A knock drew the attention of the class. The director's secretary stepped in, crisp blouse, clipboard in hand, eyes scanning the room until they landed on her.
"Ophelia Kilmer," the woman said, her voice neutral but edged with politeness. "There is someone who wants to see you."
Ophelia's brow lifted.
She wasn't expecting anyone. Which meant this wasn't casual. If the secretary came during class—and not an attendant—it was someone who didn't want to wait. Someone important.
"Professor," she said, turning with practiced grace, "may I go?"
She smiled softly, sweetly, and practiced. The kind of smile that looked harmless unless you'd ever seen it break skin.
Professor Mettler waved a dismissive hand. "Yes, yes. Do return if time allows."
She wouldn't.
Ophelia rose without a rush. Let the other girls watch. She adjusted her blazer sleeve as she passed the desk, the glint of her ring catching in the sunlight—subtle, tasteful, sharp.
The hallway outside was silent.
The secretary didn't speak again, just walked.
Ophelia followed, unbothered. It wasn't often people came to her. They usually went through Misty or through the school's buried channels of influence.

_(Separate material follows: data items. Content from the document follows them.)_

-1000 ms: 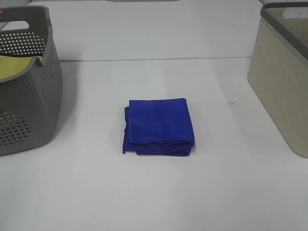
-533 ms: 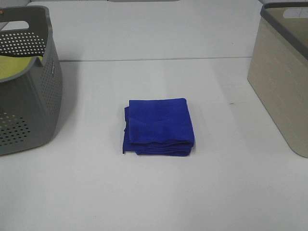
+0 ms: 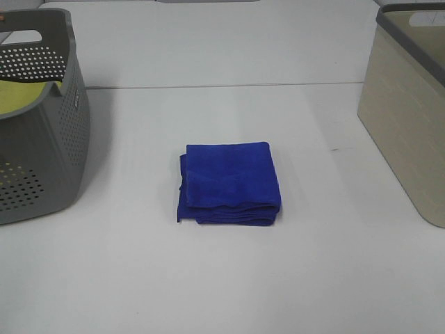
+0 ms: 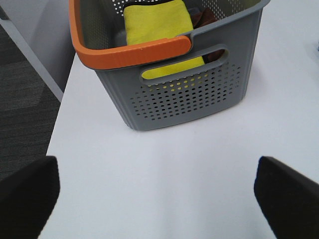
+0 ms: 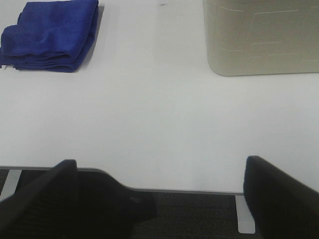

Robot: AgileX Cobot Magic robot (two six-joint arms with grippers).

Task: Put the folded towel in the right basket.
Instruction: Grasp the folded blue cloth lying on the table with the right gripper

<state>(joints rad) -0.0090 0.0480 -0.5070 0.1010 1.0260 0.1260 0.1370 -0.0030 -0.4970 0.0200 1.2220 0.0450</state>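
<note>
Blue folded towel is laid on the counter, the beige basket at its two o'clock. The right claw, spread empty, is judged nearer than the left claw, likewise spread.

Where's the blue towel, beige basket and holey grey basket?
Folded blue towel (image 3: 231, 177), exterior high view, top middle.
Beige plastic basket (image 3: 407, 132), exterior high view, side wall.
Grey perforated basket (image 3: 31, 177), exterior high view, front wall.

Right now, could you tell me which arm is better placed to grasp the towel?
The right, probably: the right claw faces the blue towel and beige basket, while the left claw faces the grey basket.
</note>
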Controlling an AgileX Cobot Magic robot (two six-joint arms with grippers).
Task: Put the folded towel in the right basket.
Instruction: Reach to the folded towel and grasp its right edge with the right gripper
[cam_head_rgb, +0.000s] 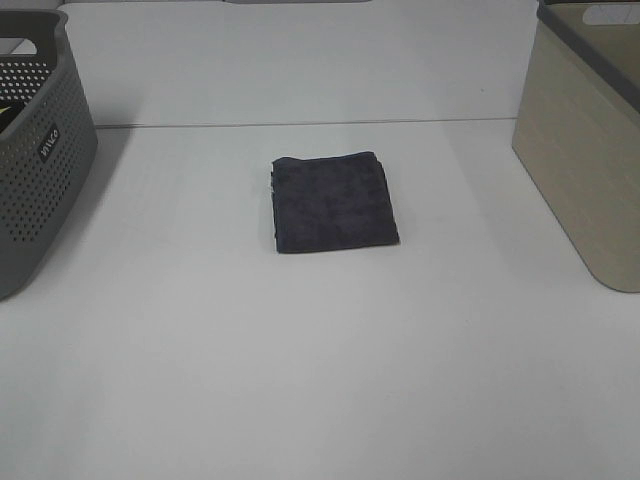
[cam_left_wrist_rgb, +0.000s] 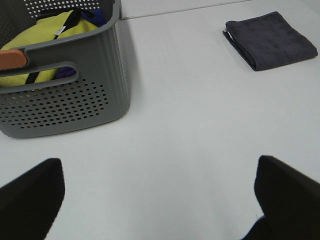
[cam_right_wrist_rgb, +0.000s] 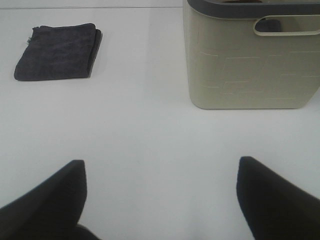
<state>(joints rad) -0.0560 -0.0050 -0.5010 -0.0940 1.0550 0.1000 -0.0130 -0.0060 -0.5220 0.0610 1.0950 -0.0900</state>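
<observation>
A dark grey folded towel (cam_head_rgb: 333, 203) lies flat on the white table at the middle of the exterior view. It also shows in the left wrist view (cam_left_wrist_rgb: 270, 39) and the right wrist view (cam_right_wrist_rgb: 58, 51). The beige basket (cam_head_rgb: 588, 150) stands at the right edge; the right wrist view shows its side wall (cam_right_wrist_rgb: 248, 65) and a handle slot. My left gripper (cam_left_wrist_rgb: 160, 200) is open and empty, well away from the towel. My right gripper (cam_right_wrist_rgb: 160, 195) is open and empty, apart from the towel and the basket. Neither gripper shows in the exterior view.
A grey perforated basket (cam_head_rgb: 35, 150) stands at the left edge. In the left wrist view it (cam_left_wrist_rgb: 65, 95) holds yellow and dark cloth. The white table (cam_head_rgb: 320, 380) runs to a back edge against a white wall.
</observation>
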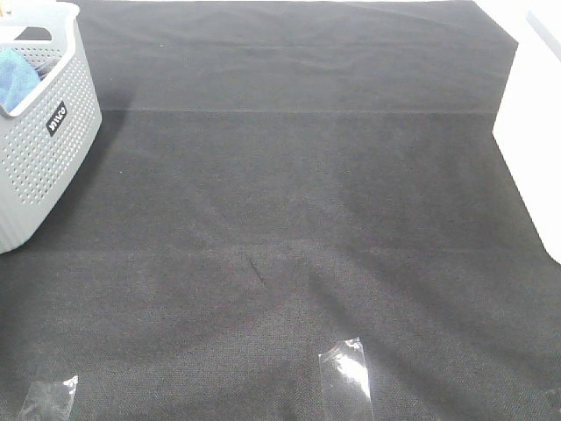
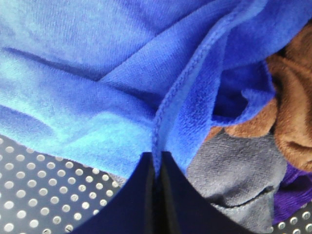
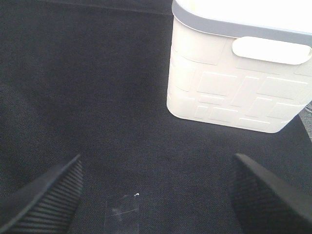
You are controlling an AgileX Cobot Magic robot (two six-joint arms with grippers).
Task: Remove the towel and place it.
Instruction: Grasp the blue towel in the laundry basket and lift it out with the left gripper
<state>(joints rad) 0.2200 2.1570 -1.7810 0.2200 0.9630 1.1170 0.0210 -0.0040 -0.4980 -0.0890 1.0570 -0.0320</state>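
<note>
The bright blue towel point(image 2: 97, 87) lies bunched in the grey perforated basket point(image 1: 44, 149), and a small part of the towel point(image 1: 16, 77) shows over the rim at the far left in the exterior view. My left gripper point(image 2: 157, 158) is down inside the basket, shut on the towel's stitched hem, which stands up between the two dark fingers. My right gripper point(image 3: 157, 165) hangs open over the black table cover with nothing between its ribbed pads. Neither arm shows in the exterior view.
Brown point(image 2: 287, 97), grey point(image 2: 234, 170) and purple point(image 2: 292, 195) cloths lie beside the towel in the basket. A white bin point(image 1: 535, 132) stands at the right edge, just ahead of the right gripper point(image 3: 229, 97). Clear tape strips point(image 1: 346, 373) mark the black cover near the front.
</note>
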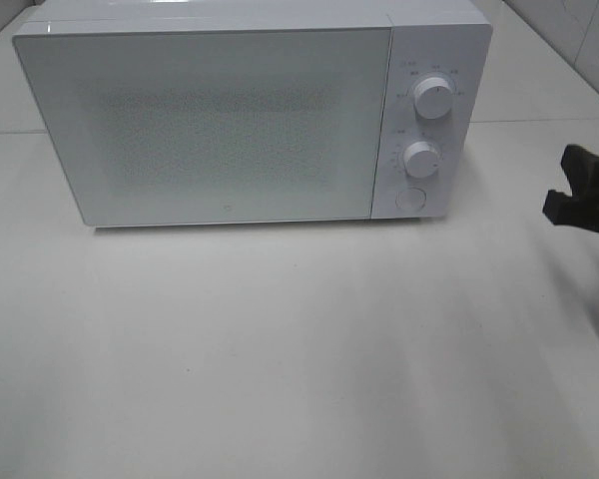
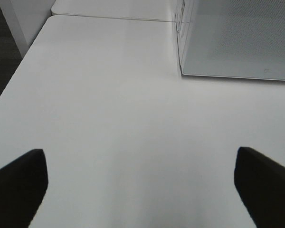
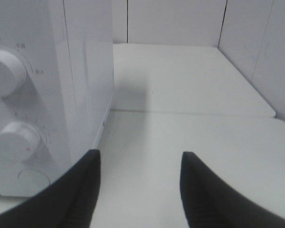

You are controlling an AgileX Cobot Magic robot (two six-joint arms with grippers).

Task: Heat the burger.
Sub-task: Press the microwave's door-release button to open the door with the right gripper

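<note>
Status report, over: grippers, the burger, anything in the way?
Left gripper open, empty, over table. Right gripper open, empty, beside microwave knobs. Burger not in view. Microwave door shut.

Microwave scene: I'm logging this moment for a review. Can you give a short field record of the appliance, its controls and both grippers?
microwave: white, on the table
door: shut
controls: upper knob, lower knob, round button beneath, all right of the door
burger: not visible in any view
left gripper: open, empty, over bare table
right gripper: open, empty, right of the knobs, touching nothing
</note>
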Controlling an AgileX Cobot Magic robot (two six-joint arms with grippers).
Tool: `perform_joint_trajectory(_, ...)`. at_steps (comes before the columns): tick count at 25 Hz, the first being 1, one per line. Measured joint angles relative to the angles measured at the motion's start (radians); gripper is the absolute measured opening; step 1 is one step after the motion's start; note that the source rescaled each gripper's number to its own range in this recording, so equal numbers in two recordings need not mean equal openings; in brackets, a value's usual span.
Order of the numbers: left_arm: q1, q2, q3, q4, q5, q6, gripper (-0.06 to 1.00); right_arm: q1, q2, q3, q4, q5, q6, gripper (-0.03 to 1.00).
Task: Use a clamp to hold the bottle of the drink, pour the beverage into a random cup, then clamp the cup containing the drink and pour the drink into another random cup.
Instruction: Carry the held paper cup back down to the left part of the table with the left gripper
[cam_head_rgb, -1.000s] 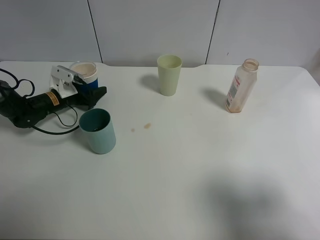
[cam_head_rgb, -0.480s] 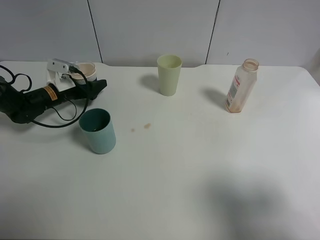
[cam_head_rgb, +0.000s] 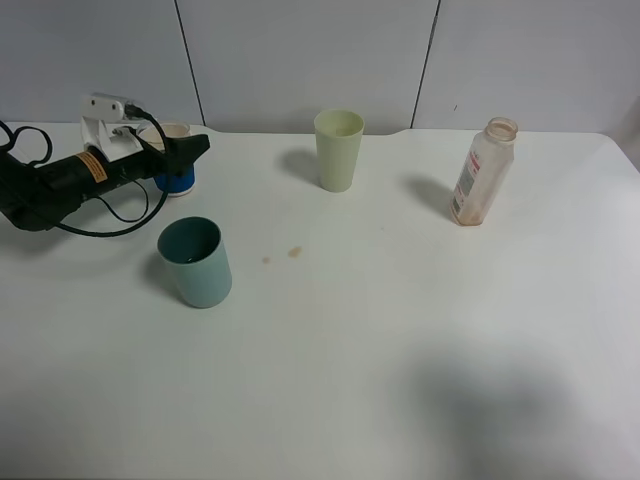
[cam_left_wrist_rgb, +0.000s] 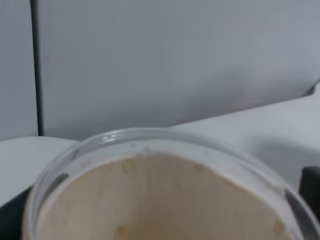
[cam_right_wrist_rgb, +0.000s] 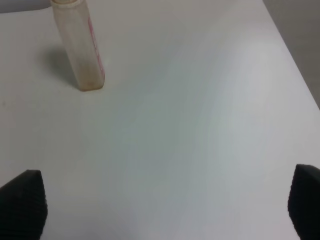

If someone wanted to speak to her directly, in broad daylight, then either they wanted something from Misty through her or it was Lucas.
She hoped for the latter.
They passed the row of stained-glass windows, down the staircase reserved for faculty, and stopped in front of the side parlors—a space usually reserved for court sponsors, retired governors, and the occasional over-dressed alumna pretending to be important.
The secretary knocked once and opened the door.
Ophelia stepped through.
And stopped.
Not Lucas.
Lucius Thorne of Palatine. The second prince.